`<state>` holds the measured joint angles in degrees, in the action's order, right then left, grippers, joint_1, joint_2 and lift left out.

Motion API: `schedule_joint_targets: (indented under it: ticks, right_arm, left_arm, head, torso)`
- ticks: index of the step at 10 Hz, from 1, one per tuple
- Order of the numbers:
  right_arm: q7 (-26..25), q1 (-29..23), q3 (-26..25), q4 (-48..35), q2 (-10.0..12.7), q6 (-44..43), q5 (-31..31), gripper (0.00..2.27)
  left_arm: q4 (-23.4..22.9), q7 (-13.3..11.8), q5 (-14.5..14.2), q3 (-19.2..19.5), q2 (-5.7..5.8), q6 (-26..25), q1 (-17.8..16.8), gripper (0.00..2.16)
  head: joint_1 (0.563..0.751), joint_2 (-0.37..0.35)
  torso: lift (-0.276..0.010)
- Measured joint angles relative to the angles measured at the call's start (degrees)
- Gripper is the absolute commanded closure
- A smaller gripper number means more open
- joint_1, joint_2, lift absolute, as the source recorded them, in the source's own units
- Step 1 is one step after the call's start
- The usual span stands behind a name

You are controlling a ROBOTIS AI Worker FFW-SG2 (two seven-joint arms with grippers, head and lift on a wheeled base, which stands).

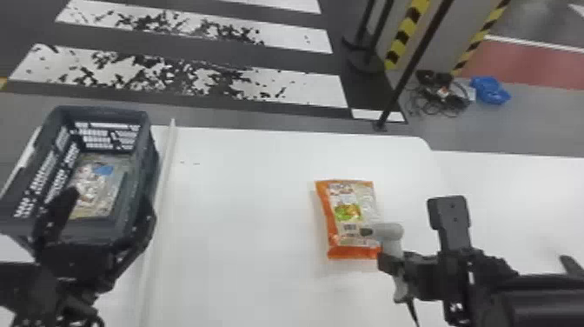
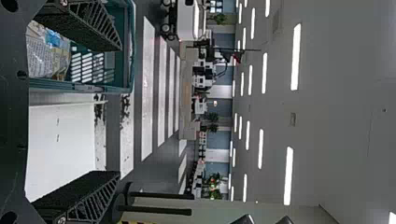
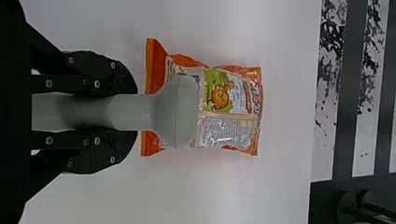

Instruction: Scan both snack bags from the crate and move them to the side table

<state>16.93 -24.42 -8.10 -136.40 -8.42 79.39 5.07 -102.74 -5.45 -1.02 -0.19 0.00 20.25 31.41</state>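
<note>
In the head view, the orange snack bag [image 1: 347, 208] lies flat on the white table [image 1: 243, 208], right of centre in the frame. Its long axis runs nearly up and down there, the upper end leaning slightly left, and the printed panel faces up. In the right wrist view the same axis runs from left to right.

At the lower right of the head view, the right gripper [image 1: 393, 263] is clamped on the grey scanner [image 1: 388, 231], whose head points left across the lower part of the bag. I cannot tell whether the two touch. The head view shows the barcode [image 1: 350, 227] beside the scanner's tip; in the right wrist view the rounded scanner head covers part of the print, and the green cartoon picture [image 3: 217, 93] shows just beyond it.

At the lower left of the head view, the left gripper [image 1: 109, 198] is spread wide and empty, in front of the crate [image 1: 150, 152]. Inside the crate, the other snack bag [image 1: 93, 187], pale with a blue patch, lies with its long axis roughly up and down the frame. The left wrist view adds what the head view lacks: ceiling lights [image 2: 295, 56] and plants [image 2: 212, 116] farther off.
</note>
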Motion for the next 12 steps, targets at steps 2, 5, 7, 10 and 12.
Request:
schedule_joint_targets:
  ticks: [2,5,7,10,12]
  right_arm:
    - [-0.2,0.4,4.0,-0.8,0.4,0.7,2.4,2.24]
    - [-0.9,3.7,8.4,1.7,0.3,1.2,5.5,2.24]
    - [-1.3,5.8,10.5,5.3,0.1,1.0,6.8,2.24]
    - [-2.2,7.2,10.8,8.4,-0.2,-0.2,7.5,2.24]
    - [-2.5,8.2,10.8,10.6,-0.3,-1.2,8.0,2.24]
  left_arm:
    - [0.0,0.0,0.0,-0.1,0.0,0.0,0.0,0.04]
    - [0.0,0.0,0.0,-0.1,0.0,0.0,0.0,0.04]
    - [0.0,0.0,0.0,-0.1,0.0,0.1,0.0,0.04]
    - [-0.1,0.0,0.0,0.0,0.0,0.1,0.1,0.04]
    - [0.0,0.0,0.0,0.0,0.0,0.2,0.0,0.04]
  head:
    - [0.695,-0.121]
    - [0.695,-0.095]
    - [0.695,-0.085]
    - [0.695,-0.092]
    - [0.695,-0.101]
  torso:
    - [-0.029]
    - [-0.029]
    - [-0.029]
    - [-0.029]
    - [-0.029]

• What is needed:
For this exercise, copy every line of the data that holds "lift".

• Expected answer:
`<state>` holds the measured joint angles in degrees, in the action's order, right then left, grippers, joint_1, joint_2 and lift left out.
  torso: lift (-0.276..0.010)
- joint_1, joint_2, lift absolute, as the source recorded them, in the source's own units
You are controlling a ROBOTIS AI Worker FFW-SG2 (two seven-joint arms with grippers, head and lift on a wheeled base, which stands).

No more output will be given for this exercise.